§ Exercise: From the first line of the data through the line containing "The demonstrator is", return each line exactly.

[[ Dataset extract open ]]

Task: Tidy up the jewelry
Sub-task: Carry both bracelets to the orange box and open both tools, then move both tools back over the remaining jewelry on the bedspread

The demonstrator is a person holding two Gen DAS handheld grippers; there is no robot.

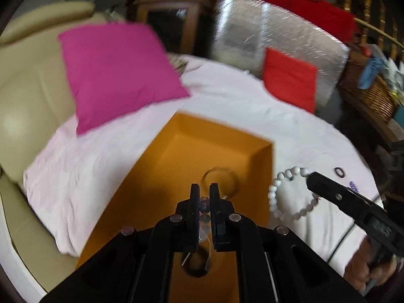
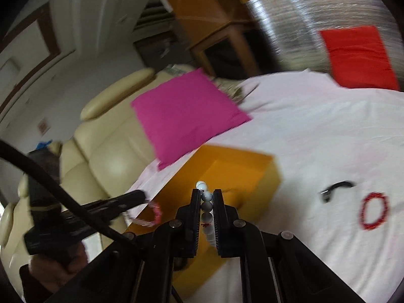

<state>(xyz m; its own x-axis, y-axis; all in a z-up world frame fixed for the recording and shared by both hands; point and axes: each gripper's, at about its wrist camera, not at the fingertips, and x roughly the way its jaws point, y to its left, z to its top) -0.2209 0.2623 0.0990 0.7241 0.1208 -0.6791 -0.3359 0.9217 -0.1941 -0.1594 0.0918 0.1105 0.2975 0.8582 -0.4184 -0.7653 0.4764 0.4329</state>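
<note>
White bead bracelet (image 2: pixel 205 202) sits pinched between the right gripper (image 2: pixel 206 192) fingers, beads stacked in the gap; in the left wrist view it hangs as a loop from that gripper's tip, at 3 o'clock of the orange box (image 1: pixel 192 156), over the white sheet (image 1: pixel 227 93). Left gripper (image 1: pixel 204 189) is clamped on a pale, clear-ish bead bracelet (image 1: pixel 204 217), held over the box interior. Right wrist view shows that bracelet w/ pinkish beads dangling from the left gripper tip at 9 o'clock of the box. Inside the box lies a clear bangle (image 1: pixel 219 181), near the far-right corner. On the sheet, at 3 o'clock of the box: red bead bracelet (image 2: pixel 373 210), and a dark item (image 2: pixel 335 188) just beside it at 10 o'clock, too blurred to ID. Pink cushion (image 2: pixel 186 116) lies at 11 o'clock of the box, red cushion (image 2: pixel 358 55) at 1 o'clock, beige sofa (image 2: pixel 101 149) at 9 o'clock.
</note>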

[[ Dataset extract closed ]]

§ The answer:
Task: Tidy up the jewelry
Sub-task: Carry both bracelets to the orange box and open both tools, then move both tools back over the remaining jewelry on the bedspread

The demonstrator is a person holding two Gen DAS handheld grippers; there is no robot.

The response is now finished.